Peter Henschel, former director of the Institute for Research on Learning (IRL), said (Cross, 2007, p. xiii): “People are learning all the time, in varied settings and often most effectively in the context of work itself. ‘Training’ ─ formal learning of all kinds ─ channels some important learning but doesn’t carry the heaviest load. The workhorse of the knowledge economy has been, and continues to be, informal learning (p. xiiip. xiii).” Cross (2007) defines informal learning as any learning that takes place outside of the classroom, which he considers formal learning. Cross (2007, p. 243) explains that study results vary, but findings still show that the majority, anywhere from 70 to 90 percent, of learning in organizations takes place informally. Yet, corporations spend 80% of their training budget on formal training and only 20% on informal (p. 17). Deepak (Dick) Sethi, the CEO of Organic Leadership, said (Cross, 2007): “Informal learning is effective because it is personal, just-in-time, customized, and the learner is motivated and open to receiving it. It also has greater credibility and relevance” (p. 17). Yammer is in fact used during and throughout the work day, in the context of work itself, so, if, as a person is working, and they can use a microblog to receive information they can learn from that is relevant to what they are working on, then this could be a really powerful informal learning tool. People are more likely to engage when content is relevant to them (Ambrose et al., 2010, p. 83)
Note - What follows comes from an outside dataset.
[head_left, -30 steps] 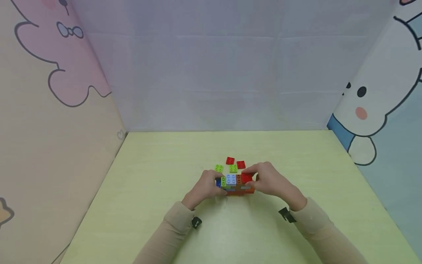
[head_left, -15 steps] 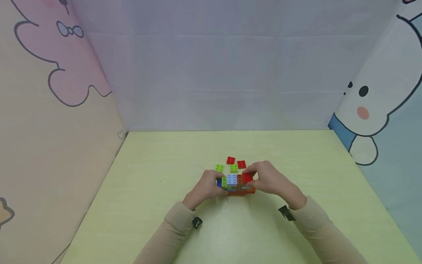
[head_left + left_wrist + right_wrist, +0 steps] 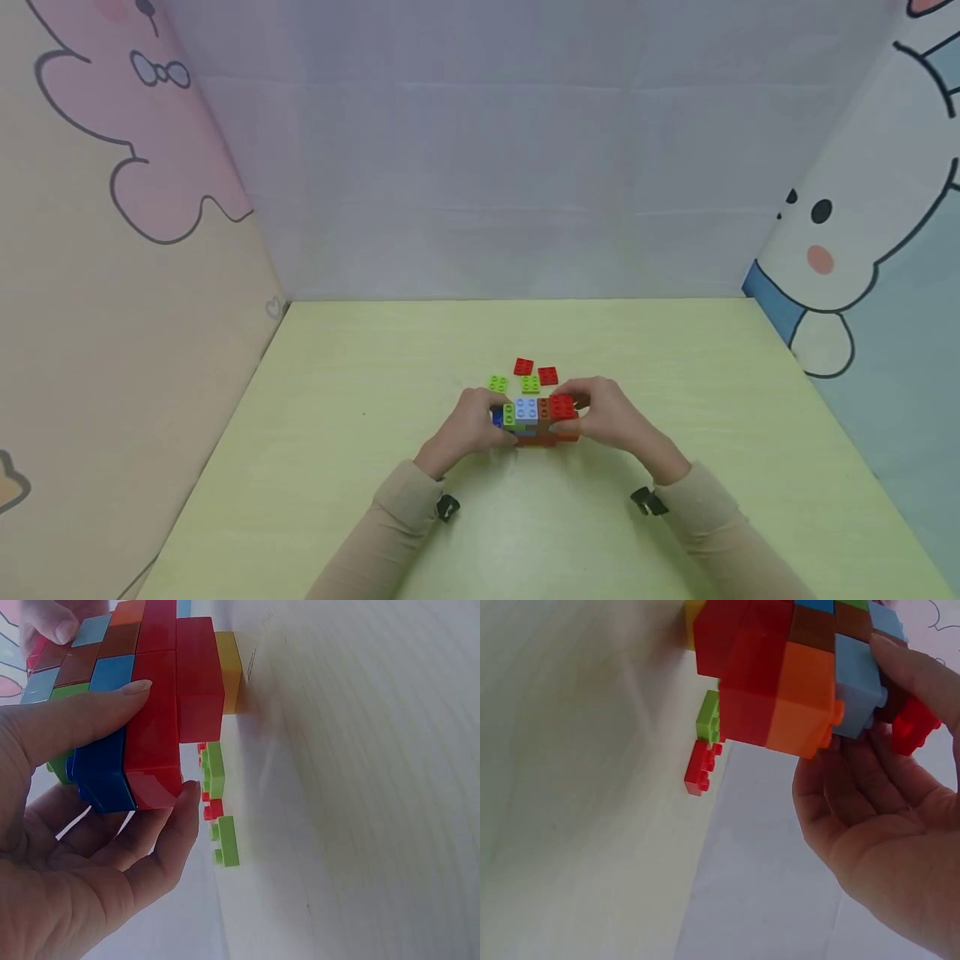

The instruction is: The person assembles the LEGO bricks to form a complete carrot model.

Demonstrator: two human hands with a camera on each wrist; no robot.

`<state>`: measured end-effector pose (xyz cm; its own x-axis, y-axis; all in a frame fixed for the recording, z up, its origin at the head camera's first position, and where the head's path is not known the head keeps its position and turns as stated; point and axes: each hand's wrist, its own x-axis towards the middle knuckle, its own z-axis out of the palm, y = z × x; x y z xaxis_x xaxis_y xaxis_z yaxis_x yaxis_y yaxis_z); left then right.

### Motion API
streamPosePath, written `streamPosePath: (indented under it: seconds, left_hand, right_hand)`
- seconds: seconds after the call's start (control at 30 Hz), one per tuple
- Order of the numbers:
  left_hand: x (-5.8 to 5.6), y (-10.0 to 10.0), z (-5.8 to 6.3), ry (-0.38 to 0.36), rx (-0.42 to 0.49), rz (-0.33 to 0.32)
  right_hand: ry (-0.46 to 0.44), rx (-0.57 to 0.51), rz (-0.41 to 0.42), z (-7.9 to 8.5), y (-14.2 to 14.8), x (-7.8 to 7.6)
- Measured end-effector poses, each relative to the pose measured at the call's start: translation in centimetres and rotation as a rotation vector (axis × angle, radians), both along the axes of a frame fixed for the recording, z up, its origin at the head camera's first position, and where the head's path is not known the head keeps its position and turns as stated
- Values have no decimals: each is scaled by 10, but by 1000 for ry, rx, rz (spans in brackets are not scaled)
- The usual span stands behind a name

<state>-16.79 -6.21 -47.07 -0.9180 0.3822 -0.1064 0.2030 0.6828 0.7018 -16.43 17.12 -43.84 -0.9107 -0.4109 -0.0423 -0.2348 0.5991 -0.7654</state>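
Note:
A multi-coloured block of joined toy building bricks (image 3: pixel 527 410) stands above the table in the head view, with red, orange, brown, green, light blue and dark blue bricks. My left hand (image 3: pixel 471 421) grips its left end, thumb in front and fingers behind. Around the right end, my right hand (image 3: pixel 611 417) holds it the same way. A red brick (image 3: pixel 915 726) sits at the top right, just beyond the right thumb. In the left wrist view, a red brick (image 3: pixel 201 679) and a yellow brick (image 3: pixel 228 673) form the lower part, which meets the table.
Behind the block lie loose bricks: two light green, one left (image 3: pixel 498 383) and one right (image 3: pixel 530 384), and two red, one farther back (image 3: pixel 523 367) and one (image 3: pixel 548 376) nearer the right hand. A pale wall (image 3: pixel 465 167) closes the table's (image 3: pixel 360 367) far edge.
My right hand has shifted slightly down from the red top brick to the block's side, leaving that brick's studs more exposed. The left hand keeps its place.

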Motion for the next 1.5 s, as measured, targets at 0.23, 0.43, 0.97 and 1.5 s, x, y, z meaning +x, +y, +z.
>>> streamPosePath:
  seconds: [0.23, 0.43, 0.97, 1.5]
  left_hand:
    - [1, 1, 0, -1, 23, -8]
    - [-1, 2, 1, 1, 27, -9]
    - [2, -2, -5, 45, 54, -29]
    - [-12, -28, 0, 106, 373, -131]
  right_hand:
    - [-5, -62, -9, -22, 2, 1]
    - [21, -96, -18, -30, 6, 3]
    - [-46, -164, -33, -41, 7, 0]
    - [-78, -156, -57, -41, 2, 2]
Sargeant, et al. (2006) conducted a study that focused on high-scoring physicians. Results showed that a fundamental component of success was informal learning opportunities, especially through working with patients, and working with and having discussions with colleagues. Similarly in a study that examined how nurses become competent practitioners, informal learning strategies proved to be key (Sharoff, 2006).

The use of a microblog itself is an informal experience. While some people post updates once a day, others update it every time they change tasks. The question is: can a glance at a status message about work activities help us learn and even perform better? Will questions posted in the moment of need, just in time, be answered fast enough to provide real value?